* [TASK INSTRUCTIONS]
Reproduce the whole listing exactly and let no picture into the copy.

Start of Block

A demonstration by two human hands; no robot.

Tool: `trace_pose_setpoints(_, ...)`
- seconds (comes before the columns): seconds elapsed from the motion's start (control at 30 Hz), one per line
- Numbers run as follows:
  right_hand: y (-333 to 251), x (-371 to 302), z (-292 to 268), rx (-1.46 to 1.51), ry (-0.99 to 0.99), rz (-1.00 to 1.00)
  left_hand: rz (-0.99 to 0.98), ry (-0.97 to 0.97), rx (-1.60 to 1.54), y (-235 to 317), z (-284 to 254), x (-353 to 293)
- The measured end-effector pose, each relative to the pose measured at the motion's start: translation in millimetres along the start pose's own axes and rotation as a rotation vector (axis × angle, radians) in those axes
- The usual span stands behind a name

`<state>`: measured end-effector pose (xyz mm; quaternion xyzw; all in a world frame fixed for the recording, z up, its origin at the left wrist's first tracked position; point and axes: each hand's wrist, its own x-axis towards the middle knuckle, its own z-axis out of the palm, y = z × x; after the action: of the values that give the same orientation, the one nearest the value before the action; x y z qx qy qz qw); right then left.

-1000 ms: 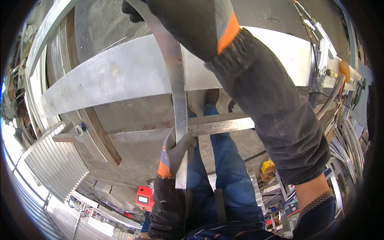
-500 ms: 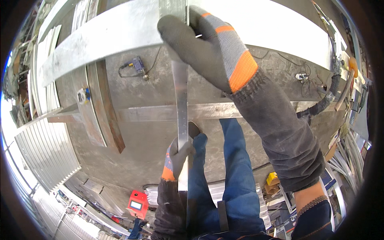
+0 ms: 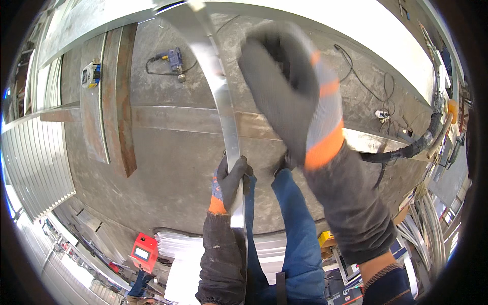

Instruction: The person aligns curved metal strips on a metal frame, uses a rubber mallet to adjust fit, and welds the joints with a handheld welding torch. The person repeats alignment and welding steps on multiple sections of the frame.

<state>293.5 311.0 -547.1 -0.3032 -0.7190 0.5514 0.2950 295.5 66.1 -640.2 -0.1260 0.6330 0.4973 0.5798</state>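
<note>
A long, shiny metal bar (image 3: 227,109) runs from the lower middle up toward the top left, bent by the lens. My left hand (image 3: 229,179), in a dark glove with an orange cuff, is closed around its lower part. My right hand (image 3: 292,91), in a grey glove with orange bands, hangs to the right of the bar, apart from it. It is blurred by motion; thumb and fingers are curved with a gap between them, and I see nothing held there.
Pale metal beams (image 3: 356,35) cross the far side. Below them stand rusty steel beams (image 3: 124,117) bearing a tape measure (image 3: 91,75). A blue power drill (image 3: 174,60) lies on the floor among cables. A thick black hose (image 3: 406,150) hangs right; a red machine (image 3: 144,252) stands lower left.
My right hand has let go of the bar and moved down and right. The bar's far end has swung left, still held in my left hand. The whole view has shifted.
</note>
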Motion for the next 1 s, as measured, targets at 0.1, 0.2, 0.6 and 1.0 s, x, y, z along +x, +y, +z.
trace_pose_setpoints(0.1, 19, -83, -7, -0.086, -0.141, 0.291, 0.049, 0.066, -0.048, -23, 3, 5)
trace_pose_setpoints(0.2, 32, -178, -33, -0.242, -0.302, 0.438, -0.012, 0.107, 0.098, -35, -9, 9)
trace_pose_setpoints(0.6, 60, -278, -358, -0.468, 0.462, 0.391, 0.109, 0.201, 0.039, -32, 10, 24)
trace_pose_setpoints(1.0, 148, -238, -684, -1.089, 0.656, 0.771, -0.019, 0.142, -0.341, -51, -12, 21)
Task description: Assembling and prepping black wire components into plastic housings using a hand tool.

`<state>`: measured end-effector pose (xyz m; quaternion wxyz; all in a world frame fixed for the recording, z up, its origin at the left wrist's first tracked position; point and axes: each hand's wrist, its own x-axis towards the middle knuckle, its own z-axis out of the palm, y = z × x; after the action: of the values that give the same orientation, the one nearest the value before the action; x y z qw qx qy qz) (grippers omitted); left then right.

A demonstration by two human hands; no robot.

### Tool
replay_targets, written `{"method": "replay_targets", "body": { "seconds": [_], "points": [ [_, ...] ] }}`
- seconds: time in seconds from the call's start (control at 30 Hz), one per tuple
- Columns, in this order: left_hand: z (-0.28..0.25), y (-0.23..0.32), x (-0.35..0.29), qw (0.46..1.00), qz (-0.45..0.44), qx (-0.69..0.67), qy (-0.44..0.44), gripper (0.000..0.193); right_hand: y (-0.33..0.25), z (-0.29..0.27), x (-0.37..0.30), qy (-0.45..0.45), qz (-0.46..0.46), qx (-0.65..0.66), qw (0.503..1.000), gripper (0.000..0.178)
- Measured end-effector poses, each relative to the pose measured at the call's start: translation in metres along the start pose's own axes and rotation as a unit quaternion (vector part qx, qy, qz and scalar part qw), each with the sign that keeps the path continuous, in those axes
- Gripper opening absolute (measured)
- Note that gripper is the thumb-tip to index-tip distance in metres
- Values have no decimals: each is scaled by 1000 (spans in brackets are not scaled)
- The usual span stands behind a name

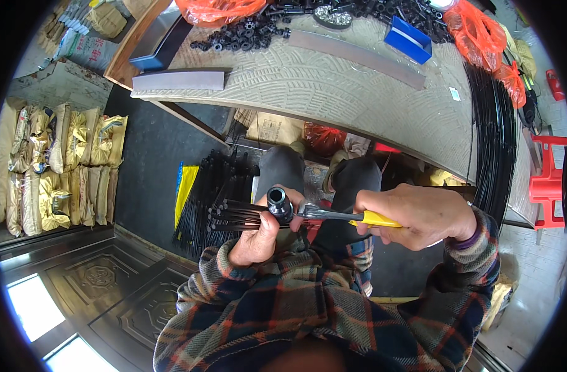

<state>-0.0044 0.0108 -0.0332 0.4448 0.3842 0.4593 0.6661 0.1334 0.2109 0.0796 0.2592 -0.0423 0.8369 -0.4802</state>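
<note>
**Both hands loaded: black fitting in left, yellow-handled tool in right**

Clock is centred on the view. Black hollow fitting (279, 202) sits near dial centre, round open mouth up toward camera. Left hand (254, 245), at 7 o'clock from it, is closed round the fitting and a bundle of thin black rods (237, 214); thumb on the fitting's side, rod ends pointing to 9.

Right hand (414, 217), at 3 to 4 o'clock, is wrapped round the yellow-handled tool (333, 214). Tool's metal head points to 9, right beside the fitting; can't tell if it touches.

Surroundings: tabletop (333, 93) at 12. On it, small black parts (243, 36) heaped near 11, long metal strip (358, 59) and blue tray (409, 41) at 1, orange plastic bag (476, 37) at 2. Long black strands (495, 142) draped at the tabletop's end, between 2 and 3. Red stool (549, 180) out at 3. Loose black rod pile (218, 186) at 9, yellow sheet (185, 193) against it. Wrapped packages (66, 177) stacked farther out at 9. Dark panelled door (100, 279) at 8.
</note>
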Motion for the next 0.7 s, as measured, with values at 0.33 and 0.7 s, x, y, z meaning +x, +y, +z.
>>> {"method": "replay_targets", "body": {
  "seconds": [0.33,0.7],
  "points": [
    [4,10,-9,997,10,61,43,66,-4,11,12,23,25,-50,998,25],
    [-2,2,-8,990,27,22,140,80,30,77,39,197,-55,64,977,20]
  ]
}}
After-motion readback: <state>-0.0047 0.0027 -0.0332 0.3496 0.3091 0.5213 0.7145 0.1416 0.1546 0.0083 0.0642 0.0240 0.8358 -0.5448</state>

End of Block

* [ANSWER SPACE]
A demonstration by two human hands; no robot.

Tool: `trace_pose_setpoints(_, ...)`
- seconds (comes before the columns): seconds elapsed from the motion's start (control at 30 Hz), one per line
- Numbers run as follows:
  right_hand: y (-333 to 251), x (-371 to 302), z (-292 to 268), rx (-1.46 to 1.51), ry (-0.99 to 0.99), rz (-1.00 to 1.00)
  left_hand: rz (-0.99 to 0.98), ry (-0.97 to 0.97), rx (-1.60 to 1.54), y (-235 to 317), z (-284 to 254), x (-353 to 293)
- The measured end-effector pose, each relative to the pose measured at the motion's start: translation in millimetres along the start pose's own axes and rotation as a rotation vector (axis × angle, radians) in those axes
- The usual span stands behind a name

`<state>`: measured end-effector pose (xyz mm; quaternion xyzw; all in a world frame fixed for the recording, z up, its origin at the left wrist's first tracked position; point and axes: each hand's wrist, its own x-axis towards the middle knuckle, its own z-axis out of the palm, y = z × x; after the action: of the values that give the same orientation, the one nearest the value before the action; x y z qx qy qz qw); right then left.

-1000 ms: 
-500 ms: 
+0 ms: 

Instruction: The person aligns curved metal strips on a metal frame, uses a rubber mallet to adjust fit, and welds the joints with a handheld welding torch. The person repeats alignment and welding steps on multiple sections of the frame.

<state>293.5 311.0 -547.1 -0.3032 -0.7190 0.5514 0.2950 295.5 66.1 -640.2 -0.1260 0.6330 0.4973 0.5798</state>
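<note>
A long, shiny metal bar (image 3: 227,109) runs from the lower middle up toward the top left, bent by the lens. My left hand (image 3: 229,179), in a dark glove with an orange cuff, is closed around its lower part. My right hand (image 3: 292,91), in a grey glove with orange bands, hangs to the right of the bar, apart from it. It is blurred by motion; thumb and fingers are curved with a gap between them, and I see nothing held there.
Pale metal beams (image 3: 356,35) cross the far side. Below them stand rusty steel beams (image 3: 124,117) bearing a tape measure (image 3: 91,75). A blue power drill (image 3: 174,60) lies on the floor among cables. A thick black hose (image 3: 406,150) hangs right; a red machine (image 3: 144,252) stands lower left.
My right hand has let go of the bar and moved down and right. The bar's far end has swung left, still held in my left hand. The whole view has shifted.
</note>
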Motion for the next 1 s, as measured, targets at 0.1, 0.2, 0.6 and 1.0 s, x, y, z along +x, +y, +z.
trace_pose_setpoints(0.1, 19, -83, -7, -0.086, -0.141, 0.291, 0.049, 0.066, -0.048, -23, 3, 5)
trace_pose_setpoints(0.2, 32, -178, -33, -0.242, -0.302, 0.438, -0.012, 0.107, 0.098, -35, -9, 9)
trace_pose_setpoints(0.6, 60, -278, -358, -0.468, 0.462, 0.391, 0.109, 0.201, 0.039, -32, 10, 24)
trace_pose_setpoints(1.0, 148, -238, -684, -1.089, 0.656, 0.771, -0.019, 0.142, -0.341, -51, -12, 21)
Task description: Assembling and prepping black wire components into plastic housings using a hand tool.

`<state>`: measured end-effector pose (xyz m; quaternion wxyz; all in a world frame fixed for the recording, z up, its origin at the left wrist's first tracked position; point and axes: each hand's wrist, its own x-axis towards the middle knuckle, its own z-axis out of the palm, y = z × x; after the action: of the values that give the same orientation, the one nearest the value before the action; x y z qw qx qy qz) (grippers omitted); left then right.

A demonstration by two human hands; no robot.

### Tool
replay_targets, written `{"method": "replay_targets", "body": { "seconds": [_], "points": [ [_, ...] ] }}`
- seconds: time in seconds from the call's start (control at 30 Hz), one per tuple
- Columns, in this order: left_hand: z (-0.28..0.25), y (-0.23..0.32), x (-0.35..0.29), qw (0.46..1.00), qz (-0.45..0.44), qx (-0.69..0.67), qy (-0.44..0.44), gripper (0.000..0.193); right_hand: y (-0.33..0.25), z (-0.29..0.27), x (-0.37..0.30), qy (-0.45..0.45), qz (-0.46..0.46), qx (-0.65..0.66), qw (0.503..1.000), gripper (0.000..0.178)
- Measured end-effector poses, each relative to the pose measured at the call's start: translation in metres along the start pose's own axes and rotation as a unit quaternion (vector part qx, qy, qz and scalar part qw), each with the sign that keeps the path continuous, in those axes
- Gripper opening absolute (measured)
- Note that gripper is the thumb-tip to index-tip distance in metres
- Values have no decimals: each is scaled by 1000 (spans in brackets are not scaled)
- The usual span stands behind a name


<state>-0.0044 0.0108 -0.0332 0.4448 0.3842 0.4593 0.6661 0.1334 0.2109 0.0796 0.2592 -0.0423 0.8369 -0.4802</state>
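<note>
**Both hands loaded: black fitting in left, yellow-handled tool in right**

Clock is centred on the view. Black hollow fitting (279, 202) sits near dial centre, round open mouth up toward camera. Left hand (254, 245), at 7 o'clock from it, is closed round the fitting and a bundle of thin black rods (237, 214); thumb on the fitting's side, rod ends pointing to 9.

Right hand (414, 217), at 3 to 4 o'clock, is wrapped round the yellow-handled tool (333, 214). Tool's metal head points to 9, right beside the fitting; can't tell if it touches.

Surroundings: tabletop (333, 93) at 12. On it, small black parts (243, 36) heaped near 11, long metal strip (358, 59) and blue tray (409, 41) at 1, orange plastic bag (476, 37) at 2. Long black strands (495, 142) draped at the tabletop's end, between 2 and 3. Red stool (549, 180) out at 3. Loose black rod pile (218, 186) at 9, yellow sheet (185, 193) against it. Wrapped packages (66, 177) stacked farther out at 9. Dark panelled door (100, 279) at 8.
</note>
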Motion for the next 0.7 s, as measured, with values at 0.33 and 0.7 s, x, y, z meaning +x, +y, +z.
>>> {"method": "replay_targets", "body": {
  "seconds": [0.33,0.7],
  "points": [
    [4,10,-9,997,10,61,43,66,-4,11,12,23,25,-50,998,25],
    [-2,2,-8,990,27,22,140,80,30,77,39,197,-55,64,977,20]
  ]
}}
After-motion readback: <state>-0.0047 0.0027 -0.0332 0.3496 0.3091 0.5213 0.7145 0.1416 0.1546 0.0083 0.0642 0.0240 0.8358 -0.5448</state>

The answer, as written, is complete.